My problem with Moria was about who knew what before they got there and their initials reactions when they get inside.


#177

How would you have preferred a scene where wizards fight with magic have gone? Something like this?

None of the words you use to describe that scene make sense to me. I couldn't disagree more.


#178

Would describing it as a geriatric WWE match with staves work better for ya? Love the approach that since it's better in your eyes than the D&D movie then it must be passable though. I shall henceforth use Toxic Avenger as the yardstick by which to judge all future movies (no offense to Toxie intended).


#179

I hate how on internet forums you have to qualify every statement, or you offend someone. obviously not everyone posting here is a fanboy

Other than cutting the scouring of the shire, and having the longest slow mo reunion scene ever, you'd be right. Without the scouring having the movie stretch on forever after the destruction of the ring is really pointless.
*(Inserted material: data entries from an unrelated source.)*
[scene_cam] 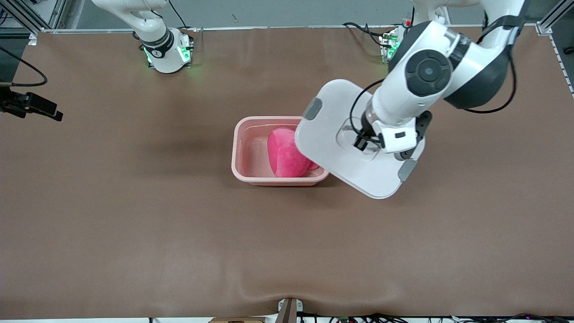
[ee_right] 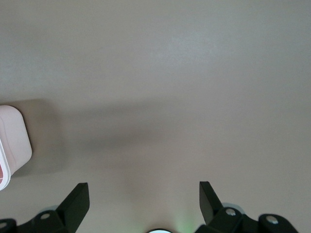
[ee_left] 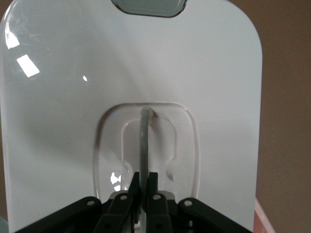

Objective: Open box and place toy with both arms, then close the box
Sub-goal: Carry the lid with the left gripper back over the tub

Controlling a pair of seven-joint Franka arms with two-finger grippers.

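Note:
The pink box [scene_cam: 236,152] stands open at the table's middle. The hot-pink toy [scene_cam: 284,152] lies inside it; its eyes do not show. My left gripper [scene_cam: 365,141] is shut on the clear handle [ee_left: 144,141] of the white lid [scene_cam: 341,116] and holds the lid tilted in the air over the box's end toward the left arm. The lid hides part of the toy. In the left wrist view the lid [ee_left: 194,63] fills the frame around the left gripper [ee_left: 144,177]. My right gripper [ee_right: 144,187] is open and empty over bare table, with a box corner [ee_right: 12,141] at the edge of its view.
The brown table cover [scene_cam: 134,224] spreads all round the box. A black device [scene_cam: 31,105] sits at the table's edge at the right arm's end. The right arm's base [scene_cam: 166,49] stands at the top; its hand is out of the front view.

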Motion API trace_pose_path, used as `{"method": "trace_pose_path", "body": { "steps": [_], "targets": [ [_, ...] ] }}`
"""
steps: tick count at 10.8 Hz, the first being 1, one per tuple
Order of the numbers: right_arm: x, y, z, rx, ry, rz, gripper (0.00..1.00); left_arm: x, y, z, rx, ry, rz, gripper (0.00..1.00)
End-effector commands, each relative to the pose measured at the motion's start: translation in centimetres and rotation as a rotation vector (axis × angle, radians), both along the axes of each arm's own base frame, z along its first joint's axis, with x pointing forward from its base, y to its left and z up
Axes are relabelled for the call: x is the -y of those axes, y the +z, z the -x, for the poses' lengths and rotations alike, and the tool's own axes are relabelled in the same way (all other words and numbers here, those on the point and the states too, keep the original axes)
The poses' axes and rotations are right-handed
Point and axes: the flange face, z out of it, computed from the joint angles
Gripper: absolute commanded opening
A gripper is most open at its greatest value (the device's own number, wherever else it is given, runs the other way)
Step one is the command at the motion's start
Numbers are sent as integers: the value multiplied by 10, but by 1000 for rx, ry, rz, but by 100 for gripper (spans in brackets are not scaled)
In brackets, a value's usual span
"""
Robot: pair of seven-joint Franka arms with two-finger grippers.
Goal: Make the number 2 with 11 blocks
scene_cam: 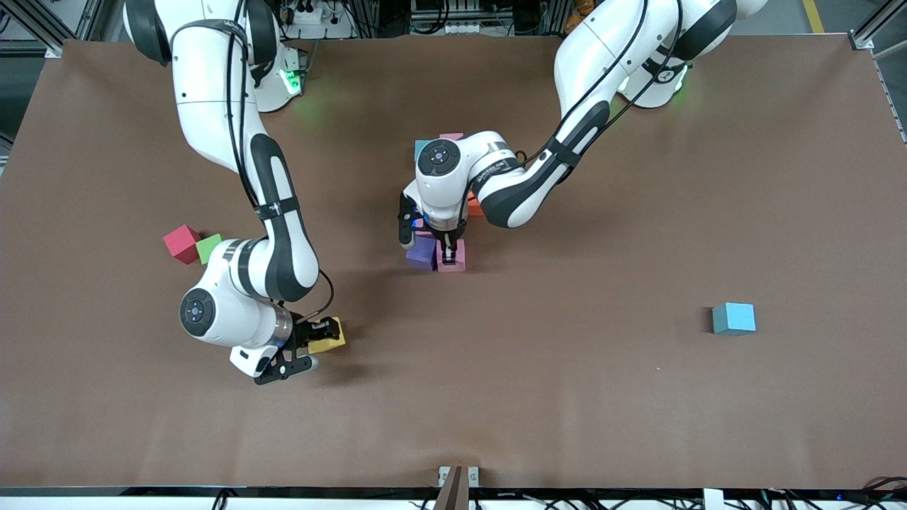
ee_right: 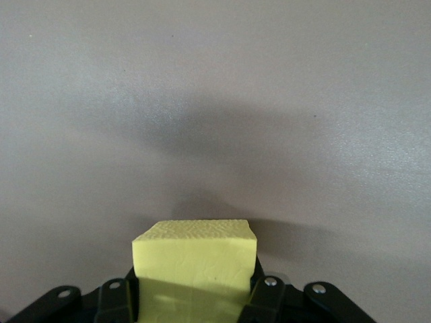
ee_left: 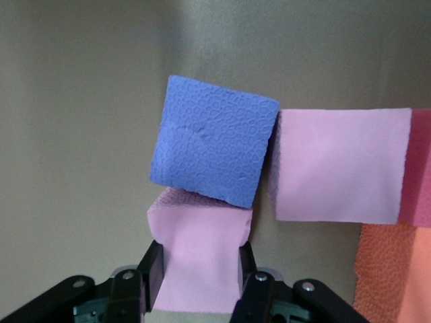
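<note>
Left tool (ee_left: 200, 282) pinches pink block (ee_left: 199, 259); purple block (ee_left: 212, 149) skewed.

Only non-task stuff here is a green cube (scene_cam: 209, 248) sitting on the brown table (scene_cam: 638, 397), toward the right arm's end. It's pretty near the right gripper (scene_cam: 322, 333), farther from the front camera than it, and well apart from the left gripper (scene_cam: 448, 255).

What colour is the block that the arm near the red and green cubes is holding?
Yellow. The right hand is shut on the yellow block; the right wrist view shows it best.
</note>
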Motion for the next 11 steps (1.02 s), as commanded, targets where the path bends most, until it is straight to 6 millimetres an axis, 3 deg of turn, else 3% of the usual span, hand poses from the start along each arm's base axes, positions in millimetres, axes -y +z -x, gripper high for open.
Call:
{"method": "trace_pose_path", "body": {
  "steps": [1, 3, 5, 8, 11],
  "targets": [
    [-1, 7, 5, -9, -2, 4, 15, 6, -24, 18, -60, 11, -7, 52],
    [-1, 7, 5, -9, -2, 4, 15, 5, -25, 17, -61, 12, -9, 55],
    [-1, 8, 5, -8, -2, 3, 15, 3, -26, 15, -56, 13, -13, 100],
    [0, 9, 5, -7, -3, 4, 15, 0, -22, 10, -53, 23, -7, 100],
    [-1, 8, 5, -9, -5, 3, 15, -2, -5, 3, -51, 42, 18, 100]
  ]
}}
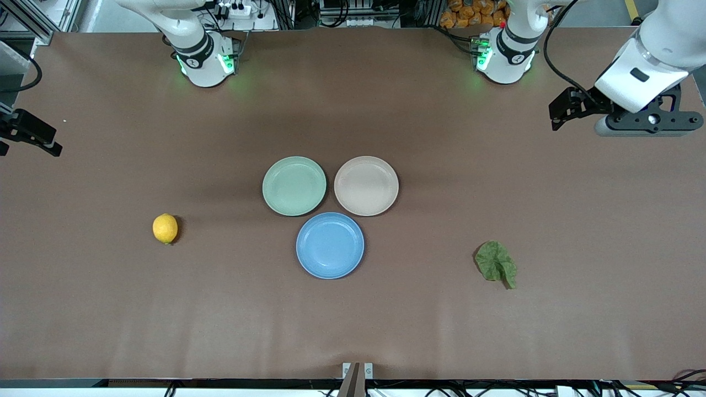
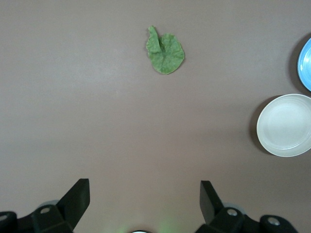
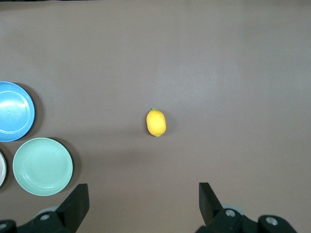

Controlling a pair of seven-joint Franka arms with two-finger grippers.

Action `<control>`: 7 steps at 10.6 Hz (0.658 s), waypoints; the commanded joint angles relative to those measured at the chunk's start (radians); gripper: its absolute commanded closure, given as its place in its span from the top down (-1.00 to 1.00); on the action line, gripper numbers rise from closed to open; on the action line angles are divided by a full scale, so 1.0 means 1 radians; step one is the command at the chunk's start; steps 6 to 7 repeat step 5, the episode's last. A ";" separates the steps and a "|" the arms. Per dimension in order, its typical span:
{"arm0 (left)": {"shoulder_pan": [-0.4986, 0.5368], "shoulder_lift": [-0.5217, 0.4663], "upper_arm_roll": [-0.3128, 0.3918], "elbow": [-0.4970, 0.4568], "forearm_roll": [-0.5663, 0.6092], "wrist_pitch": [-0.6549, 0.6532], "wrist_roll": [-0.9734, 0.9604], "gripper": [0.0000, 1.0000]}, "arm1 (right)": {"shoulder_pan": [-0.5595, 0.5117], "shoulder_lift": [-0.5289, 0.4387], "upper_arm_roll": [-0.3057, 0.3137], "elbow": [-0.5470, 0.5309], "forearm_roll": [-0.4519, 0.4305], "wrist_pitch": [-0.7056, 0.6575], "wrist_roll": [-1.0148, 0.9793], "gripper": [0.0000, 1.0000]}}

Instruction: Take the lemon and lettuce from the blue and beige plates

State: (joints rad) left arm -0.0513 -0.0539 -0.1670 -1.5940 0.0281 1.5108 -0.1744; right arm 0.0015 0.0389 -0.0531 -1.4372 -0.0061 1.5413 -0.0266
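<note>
Brown tabletop with three plates clustered around the centre of the front frame: the blue plate [image 1: 330, 245] lowest, the beige plate [image 1: 366, 185] and a mint-green plate [image 1: 294, 185] side by side just above it. All three are sitting empty, so going by the pictures both items are already off the plates. The lemon [image 1: 165, 228] is lying on the bare table at middle-left of the front frame, well apart from the plates, toward the right arm's end. The lettuce [image 1: 497, 263] is lying flat on the table at lower-right, toward the left arm's end. My read is the picking part looks done, or else the setup doesn't match the task wording; nothing is being held either way.

The left gripper [image 1: 563, 110] is hanging at the upper-right edge of the front frame, up over the table's end, and the right gripper [image 1: 30, 135] is poking in at the far left edge. Both arms are looking parked.

The front view isn't really showing the finger gaps. The wrist views are: the left gripper [image 2: 145, 199] has its fingers spread wide with nothing between them, and the right gripper [image 3: 144, 201] likewise. The left wrist view is also showing the lettuce's stem folded up over the leaf.
</note>
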 commanded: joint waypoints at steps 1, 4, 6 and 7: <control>0.007 -0.021 0.001 -0.009 0.007 -0.020 0.038 1.00 | 0.002 -0.007 -0.005 -0.008 0.020 0.003 0.016 1.00; 0.010 -0.020 0.001 -0.006 0.007 -0.020 0.044 1.00 | -0.003 -0.011 -0.005 -0.008 0.020 0.002 0.016 1.00; 0.010 -0.020 0.001 -0.006 0.007 -0.020 0.044 1.00 | -0.003 -0.014 -0.005 -0.009 0.020 0.000 0.016 1.00; 0.010 -0.020 0.001 -0.006 0.007 -0.020 0.044 1.00 | -0.003 -0.014 -0.005 -0.009 0.020 0.000 0.016 1.00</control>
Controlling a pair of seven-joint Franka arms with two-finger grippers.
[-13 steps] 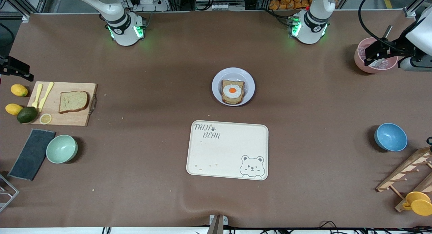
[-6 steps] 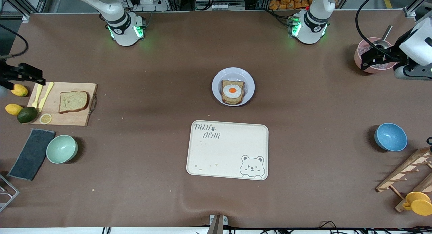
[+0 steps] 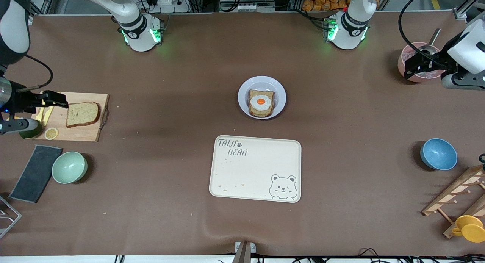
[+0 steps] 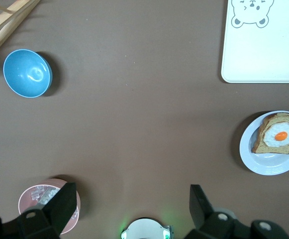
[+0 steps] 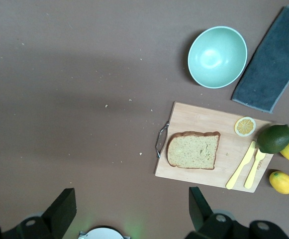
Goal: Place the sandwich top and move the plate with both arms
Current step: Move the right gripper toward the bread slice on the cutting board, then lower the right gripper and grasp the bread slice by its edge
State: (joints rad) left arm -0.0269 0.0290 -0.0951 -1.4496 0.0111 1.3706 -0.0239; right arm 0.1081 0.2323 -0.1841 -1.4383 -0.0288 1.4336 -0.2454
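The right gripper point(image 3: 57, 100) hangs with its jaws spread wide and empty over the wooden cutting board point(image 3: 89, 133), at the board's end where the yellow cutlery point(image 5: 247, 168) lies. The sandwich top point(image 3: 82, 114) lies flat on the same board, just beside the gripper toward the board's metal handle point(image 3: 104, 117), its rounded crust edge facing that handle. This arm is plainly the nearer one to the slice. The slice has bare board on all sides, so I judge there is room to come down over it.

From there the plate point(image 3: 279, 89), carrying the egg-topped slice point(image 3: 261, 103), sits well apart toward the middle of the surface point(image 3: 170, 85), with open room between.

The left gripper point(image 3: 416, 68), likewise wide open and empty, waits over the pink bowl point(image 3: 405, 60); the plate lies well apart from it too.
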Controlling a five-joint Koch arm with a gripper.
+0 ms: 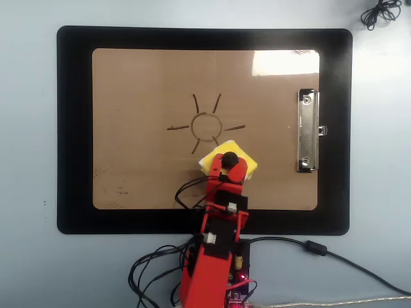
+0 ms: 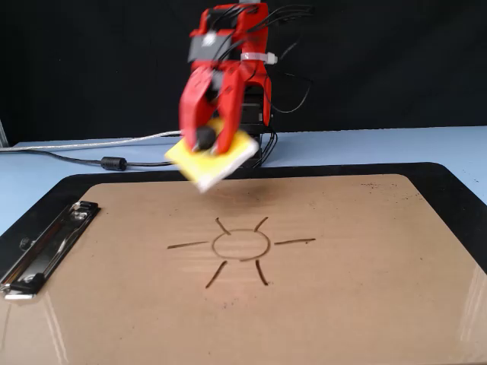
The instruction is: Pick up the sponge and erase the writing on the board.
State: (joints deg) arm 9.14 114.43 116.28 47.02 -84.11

It'd probably still have to many endings, but at least there'd be a point.

If any movie should have won best picture/director it should have been Fellowship. As others have mentioned, the cuts from it made sense, and the changes were ultimately pretty slight. If nothing else, that version of Boromir had so much more depth and personality than the one ini the book.


#180

John Reynolds: The alexlitel of Peter Jackson films.